Referencing back to our analogy of our grape vineyard with platform thinking applied, we see the importance of two types of roles to help ensure we are scaling appropriately. Let’s think of product management at the platform level as grape growers and product managers at the customer touchpoints as the merchants of wine, jam or other grape products. 

icons provided by https://thenounproject.com/

As we consider different market channels such as: wholesale grape distribution, grape juice and jam production, wine distillation and bottling, we see there is an overlap when it comes to how the grapes are grown and harvested. The grape merchants have an important role in having a full understanding of how to ensure customer and business value is generated for their specific products. But the wine merchants do not need to have a detailed understanding of how pinot noir grapes best thrive in certain temperatures nor do the jam merchants need to know the best soil conditions for grapes to make jam. This type of domain knowledge is important for the grape growers to own and produce a high yield to satisfy all use cases for the merchants. The separation of boundaries allows for both of these roles to have the focus they need for their respective domains.

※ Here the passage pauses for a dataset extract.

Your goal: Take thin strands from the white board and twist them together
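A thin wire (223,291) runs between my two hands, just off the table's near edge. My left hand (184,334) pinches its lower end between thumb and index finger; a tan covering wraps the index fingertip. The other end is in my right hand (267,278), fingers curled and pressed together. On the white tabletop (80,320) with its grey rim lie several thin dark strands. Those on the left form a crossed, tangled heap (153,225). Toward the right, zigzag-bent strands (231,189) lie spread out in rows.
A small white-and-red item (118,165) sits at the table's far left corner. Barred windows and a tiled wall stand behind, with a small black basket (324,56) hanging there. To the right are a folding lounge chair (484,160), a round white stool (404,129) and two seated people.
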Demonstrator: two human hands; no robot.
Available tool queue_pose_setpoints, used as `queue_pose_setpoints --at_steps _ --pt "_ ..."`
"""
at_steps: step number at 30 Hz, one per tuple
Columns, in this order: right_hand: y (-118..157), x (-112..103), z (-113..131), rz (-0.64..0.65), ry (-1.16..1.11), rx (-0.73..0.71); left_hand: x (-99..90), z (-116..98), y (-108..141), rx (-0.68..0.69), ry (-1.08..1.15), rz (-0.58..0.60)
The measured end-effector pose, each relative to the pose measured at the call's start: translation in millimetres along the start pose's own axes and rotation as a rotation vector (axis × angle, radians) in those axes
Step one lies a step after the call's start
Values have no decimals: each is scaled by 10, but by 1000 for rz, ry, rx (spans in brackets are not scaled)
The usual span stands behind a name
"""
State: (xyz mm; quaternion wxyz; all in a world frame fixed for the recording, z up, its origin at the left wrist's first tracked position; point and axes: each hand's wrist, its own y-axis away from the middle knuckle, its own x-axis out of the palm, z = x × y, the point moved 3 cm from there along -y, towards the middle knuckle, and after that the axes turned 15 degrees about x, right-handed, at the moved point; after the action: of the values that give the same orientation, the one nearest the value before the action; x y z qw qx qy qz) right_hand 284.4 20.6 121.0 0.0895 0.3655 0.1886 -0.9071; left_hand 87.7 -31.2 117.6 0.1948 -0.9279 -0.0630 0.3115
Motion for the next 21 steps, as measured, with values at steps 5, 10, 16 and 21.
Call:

When building your platform capabilities, you must have product ownership at your platform level to ensure you are supporting your current customer experiences and creating room to experiment for new ones. The product managers on the platform need to understand the engineers that will consume and leverage these APIs, libraries or tools to provide excellent developer experience. When you think of your core capabilities as a product, you increase the reusability of those capabilities and eliminate the need to reinvent the wheel.

There’s some good news and bad news here. The bad news is that there’s a key ingredient missing in your platform strategy. The good news is that the missing ingredient is available in plain site. Your product management organization and objectives need to be applied to shape your platform capabilities. This is similar to how it has shaped your customer touch points. 



This craft of applying product-thinking to digital platforms is still in its infancy within the industry. For this reason, we’ve seen it go by many names even within ThoughtWorks: Technical Product Management, Platform Product Management, Capability Product Management or our current personal favorite; Grape Growing.